複数AWSアカウントを管理していると各アカウント内にあるIAMユーザやグループの権限管理が課題になることがあります。
例えば、開発者、テスター、運用者、管理者といった具合にグループを分け、それぞれ権限を設定している場合に、それぞれのAWSアカウントに対して設定をしていくのは手間がかかります。2〜3個程度ならポチポチで我慢すればできるかもしれませんが、10や100以上になってくると自動化が必要になってきます。また、設定を何とか終えたとしても、(あるAWSサービスを使いたくなったので権限追加してほしいなど)権限変更が頻繁に発生したりすることもあります。
そういった状況下においてCloudFormationやTerraformを用いた自動化が有効になるでしょう。コード化しておいて修正・変更がある度に各AWSアカウントに対して実行すれば間違えることなく適用されます。また、コード化しておくことで履歴が残るので後から追いやすくなるメリットもあります。 しかし、多数のAWSアカウントだと一つずつAWSアカウントに対して適用していくのも骨が折れそうです。
最近(といっても昨年7月頃ですが)、CloudFormation StackSetsという機能がリリースされました。

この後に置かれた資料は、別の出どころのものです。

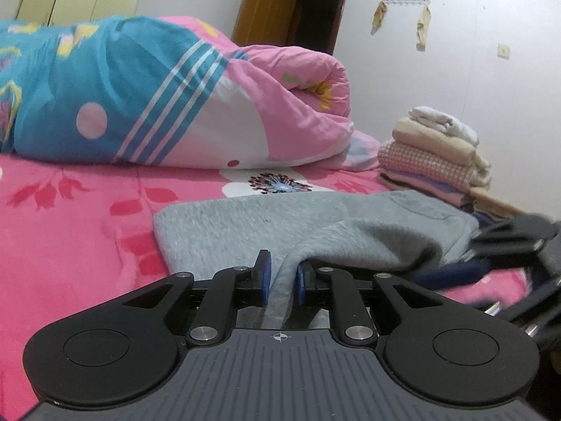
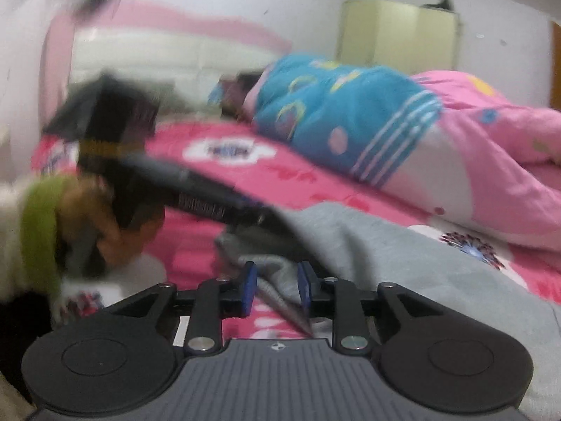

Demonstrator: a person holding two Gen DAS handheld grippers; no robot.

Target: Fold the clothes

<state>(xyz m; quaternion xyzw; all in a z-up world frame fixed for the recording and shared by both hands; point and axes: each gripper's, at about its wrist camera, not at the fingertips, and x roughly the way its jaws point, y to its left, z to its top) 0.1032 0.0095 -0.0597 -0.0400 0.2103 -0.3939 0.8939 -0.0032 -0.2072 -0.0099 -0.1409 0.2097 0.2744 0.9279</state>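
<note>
Grey fleece garment [image 1: 298, 224] lies on the pink bedsheet [image 1: 70, 217], in front of the rolled quilt [image 1: 140, 87]. Left gripper [image 1: 283, 273] stands slightly parted, a fold between its pads. In the right view, the right gripper [image 2: 277, 280] gapes wider around the garment's edge, not pinching.

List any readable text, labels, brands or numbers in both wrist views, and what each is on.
No text can be read in either view.
White print on the left gripper body, seen from the right wrist: too blurred to read.
Crosshair mark on the right gripper housing: a symbol, no letters.
</note>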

CloudFormation スタックセットを利用した 複数のAWSアカウントやリージョンを横断したリソース展開 | Amazon Web Services ブログ
CloudFormation StackSetsを使うことで、テンプレートを複数のAWSアカウント、複数のリージョンに対してスタック(AWSリソースを管理する単位)を作成することができ、1回の実行で各々作成されたスタックに対して変更を適用することができます。
https://docs.aws.amazon.com/ja_jp/AWSCloudFormation/latest/UserGuide/what-is-cfnstacksets.html
これは地味かもしれませんが、嬉しい機能です。例えば、テンプレートとして用意されている、CloudTrailやConfigの有効化/設定化や、IAM管理ポリシーの作成などを今までは各AWSアカウント、リージョン毎に対して一つ一つ適用する必要がありましたが、スタックセットによって1つのAWSアカウントから一気に適用を展開することができるようになります。

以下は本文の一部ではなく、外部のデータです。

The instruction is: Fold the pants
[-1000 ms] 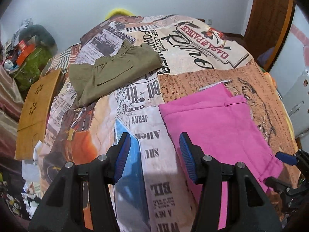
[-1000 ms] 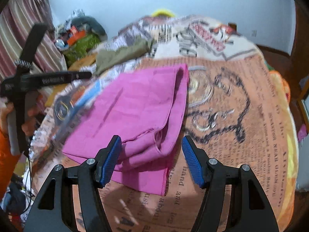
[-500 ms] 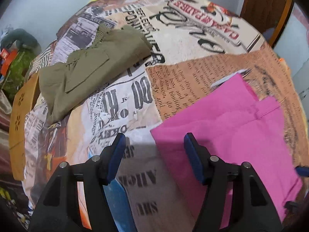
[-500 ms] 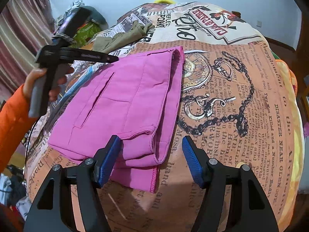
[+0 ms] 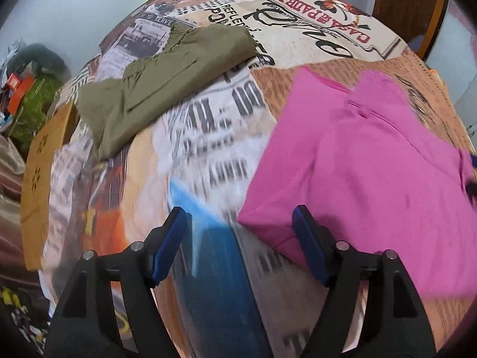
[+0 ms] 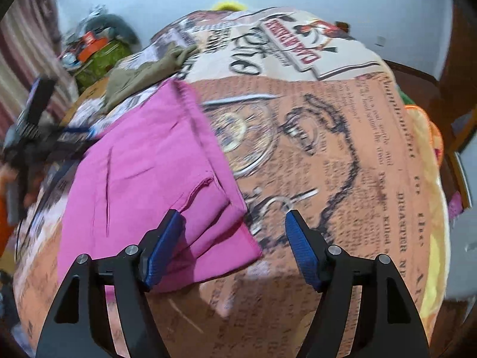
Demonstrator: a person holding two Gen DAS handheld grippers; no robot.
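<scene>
Pants lie folded (pink); only your right view shows the left gripper. Their corner sits between the right gripper's opening jaws, ungripped.

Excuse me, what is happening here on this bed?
A person is working on the pink pants lying flat on the printed bedspread, with a tool in each hand. The left tool and the right tool are opening near its two near corners; neither grips it yet. An olive garment lies farther back.

A bed with a newspaper-print bedspread carries folded pink pants and, apart, olive pants.
</scene>
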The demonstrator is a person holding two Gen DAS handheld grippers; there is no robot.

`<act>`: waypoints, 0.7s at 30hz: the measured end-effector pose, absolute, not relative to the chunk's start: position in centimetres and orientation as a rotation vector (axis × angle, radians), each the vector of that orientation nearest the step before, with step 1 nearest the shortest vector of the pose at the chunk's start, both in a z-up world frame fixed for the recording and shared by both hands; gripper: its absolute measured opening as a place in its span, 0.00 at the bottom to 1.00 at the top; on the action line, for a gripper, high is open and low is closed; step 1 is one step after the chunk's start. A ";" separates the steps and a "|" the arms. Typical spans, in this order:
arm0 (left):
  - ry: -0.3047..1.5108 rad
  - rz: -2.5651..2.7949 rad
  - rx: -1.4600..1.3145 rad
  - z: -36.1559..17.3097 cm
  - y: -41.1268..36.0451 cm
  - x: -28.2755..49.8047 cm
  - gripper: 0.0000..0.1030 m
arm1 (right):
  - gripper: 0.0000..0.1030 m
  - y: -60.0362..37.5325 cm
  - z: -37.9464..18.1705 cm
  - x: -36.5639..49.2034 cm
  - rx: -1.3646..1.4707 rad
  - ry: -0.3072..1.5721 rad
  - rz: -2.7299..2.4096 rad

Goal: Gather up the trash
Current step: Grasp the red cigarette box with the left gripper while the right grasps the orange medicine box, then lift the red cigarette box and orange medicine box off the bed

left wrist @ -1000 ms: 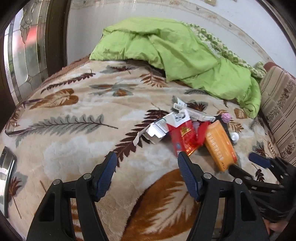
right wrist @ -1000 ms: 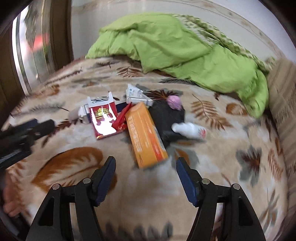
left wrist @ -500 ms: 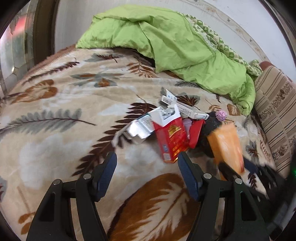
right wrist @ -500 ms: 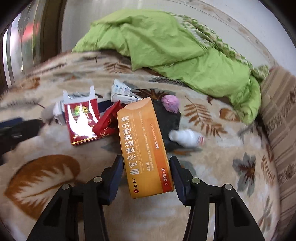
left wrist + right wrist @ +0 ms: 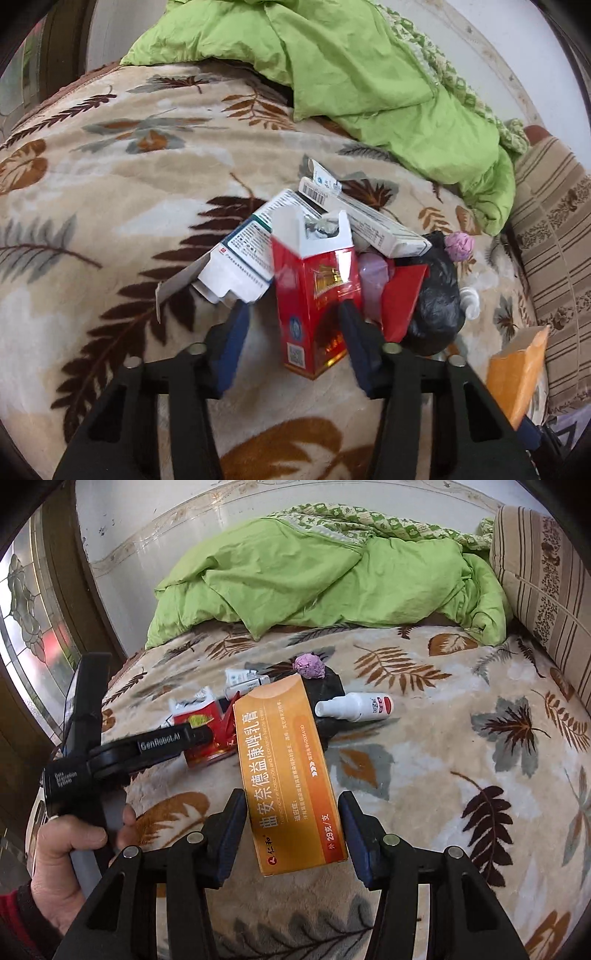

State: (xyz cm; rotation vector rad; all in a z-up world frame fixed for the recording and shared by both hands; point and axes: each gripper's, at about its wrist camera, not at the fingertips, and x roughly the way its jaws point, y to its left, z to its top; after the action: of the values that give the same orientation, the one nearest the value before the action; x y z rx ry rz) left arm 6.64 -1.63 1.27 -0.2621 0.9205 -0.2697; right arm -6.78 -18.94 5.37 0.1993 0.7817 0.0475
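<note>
A pile of trash lies on the leaf-patterned blanket (image 5: 92, 206). My left gripper (image 5: 293, 325) is open, its fingers on either side of the red cigarette pack (image 5: 314, 295), apart from it on the left. Beside the pack lie a white medicine box (image 5: 247, 254), a long white box (image 5: 369, 218), a black bag (image 5: 436, 299) and a pink wad (image 5: 459, 245). My right gripper (image 5: 291, 823) is shut on the orange ointment box (image 5: 288, 768) and holds it above the blanket. The box also shows in the left wrist view (image 5: 517, 373). A white spray bottle (image 5: 354, 707) lies by the bag (image 5: 328, 686).
A crumpled green duvet (image 5: 314, 579) lies at the back of the bed. A striped cushion (image 5: 543, 576) stands at the right. A glass door (image 5: 33, 635) is at the left. The left gripper's body and the hand holding it (image 5: 70, 845) show in the right wrist view.
My right gripper closed on the orange box and lifted it off the pile. My left gripper moved forward until its fingers straddle the red pack.
</note>
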 end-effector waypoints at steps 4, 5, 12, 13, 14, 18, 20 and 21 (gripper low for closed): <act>0.901 -0.293 -0.237 1.9 -2.1 6.1 0.24 | 0.53 -19.0 5.5 -6.4 0.197 0.770 0.049; 0.897 -0.297 -0.232 2.1 -2.2 6.0 0.23 | 0.53 -19.1 5.6 -6.4 0.197 0.764 0.045; 0.875 -0.321 -0.214 3.5 -2.2 4.5 0.21 | 0.53 -19.5 6.2 -6.6 0.205 0.733 0.015; 0.860 -0.317 -0.201 3.9 -2.3 4.0 0.21 | 0.53 -19.5 6.3 -6.7 0.203 0.728 0.012; 0.847 -0.315 -0.191 4.2 -2.3 3.6 0.21 | 0.53 -19.6 6.4 -6.9 0.202 0.721 0.008; 0.789 -0.319 -0.152 5.7 -2.5 1.6 0.21 | 0.53 -19.7 6.7 -7.0 0.213 0.707 -0.007; 0.758 -0.319 -0.127 6.4 -2.6 0.5 0.21 | 0.53 -19.6 6.7 -7.1 0.216 0.702 -0.008; 0.744 -0.319 -0.125 6.8 -2.5 -0.1 0.21 | 0.53 -19.6 6.8 -7.1 0.213 0.698 -0.010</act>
State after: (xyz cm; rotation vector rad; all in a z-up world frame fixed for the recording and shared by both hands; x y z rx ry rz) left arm -0.10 -2.47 6.77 -0.1245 0.7440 -0.3187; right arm -7.11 -19.55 6.75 0.2130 0.6981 -0.0096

本記事は一例として、IAMグループ、ポリシーを記述したCloudFormationテンプレートをスタックセットによって一斉適用してみました。
IAMポリシー
コードは社内限定されているため、公開できませんが、以下のようなテンプレートファイルとなっています。

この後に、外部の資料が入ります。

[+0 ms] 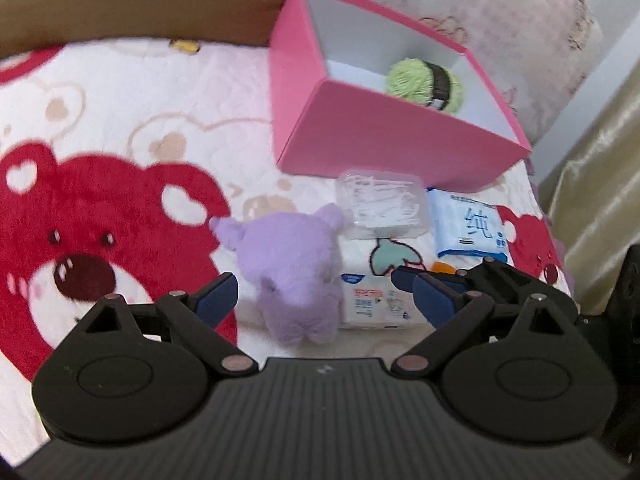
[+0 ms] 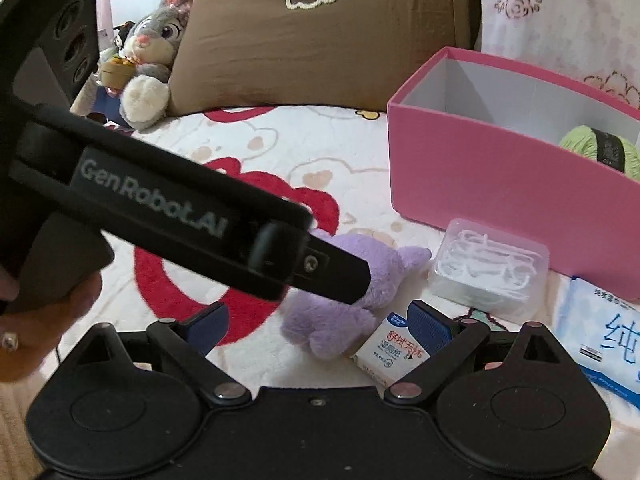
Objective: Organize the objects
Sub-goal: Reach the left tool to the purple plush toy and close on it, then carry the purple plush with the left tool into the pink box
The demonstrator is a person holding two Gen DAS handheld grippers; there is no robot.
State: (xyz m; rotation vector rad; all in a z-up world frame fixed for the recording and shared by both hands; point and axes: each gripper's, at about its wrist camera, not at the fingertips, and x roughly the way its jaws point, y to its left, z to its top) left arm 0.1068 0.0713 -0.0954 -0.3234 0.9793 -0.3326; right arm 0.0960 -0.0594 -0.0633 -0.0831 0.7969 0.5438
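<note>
Yarn (image 1: 425,85) alone sits in the pink box (image 1: 384,136); plush toy (image 1: 288,272), floss case (image 1: 382,204) and two tissue packs wait on the blanket (image 1: 120,128). Left gripper (image 1: 322,300) spread wide above the toy, right gripper (image 2: 316,330) likewise empty. Small pack's label partly hidden.

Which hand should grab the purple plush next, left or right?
Left, probably. The left tool is open with the purple plush between its fingers. The right tool is open too, but faces the wipes pack.
</note>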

- group.yml ・・・ IAMグループに関するCloudFormationテンプレート
- policy.yml ・・・ IAM管理ポリシーに関するCloudFormationテンプレート
スタックセット
今回は2つのスタックセットを作成してみました。
- iam-group ・・・ group.ymlを適用するスタックセット
- iam-policy ・・・ policy.ymlを適用するスタックセット
AWSアカウント
上図では管理用アカウント(Administrator account)からスタックセットを実施していますが、今回は簡略化のため、2つのAWSアカウントのみでやってみました。アカウントAが管理用アカウント兼ターゲットアカウントとなります。
- アカウントA ・・・ スタックセット、スタックを実行するAWSアカウント
- アカウントB ・・・ スタックが実行されるAWSアカウント
初期設定
以下を参考に設定します。
- AWS CloudFormation StackSets の使用開始 - AWS CloudFormation
- [新機能] CloudFormation StackSetsを試してみた | Developers.IO
スタックセットにおけるスタックの更新
アカウントAから行います。スタックセットにおけるスタックの更新を行い、アカウントA及びアカウントBのAWSアカウントに対してIAMポリシーの変更を行ってみます。
今回はIAMポリシーを更新したいので選択し、「スタックセットのスタックを管理」をクリックします。
「スタックの編集」を選択します。
「テンプレートをAmazon S3にアップロード」を選択し、「参照」ボタンからCloudFormationテンプレートファイルを選択します。
「同時アカウントの最大数」では今回は2つのAWSアカウントなので「2」に設定します。1のままでの良いのですが、2にすることで完了時間が早くなります。
チェックボックスにチェックを入れて、「スタックの更新」を押すと更新が開始されます。
通常のCloudFormationのように変更点が表示されないので、各種リソースが置換(元のリソースが削除される)がないかを特定のAWSアカウントから試してみてもよいかと思います。
実行後、下図のようにスタックが更新されていればOKです。
「スタック」項目をみると、2つのAWSアカウントでスタック更新が行われていることがわかります。
最後に
CloudFormation StackSetsを用いてIAMポリシーを一斉に更新する方法を書きました。
今回は手動でスタックセットを更新しましたが、例えば、CodeCommitとCodePipelineを組み合わせてMasterブランチにマージ後に自動的にスタックセットが更新されるようになればますます便利になりそうですね。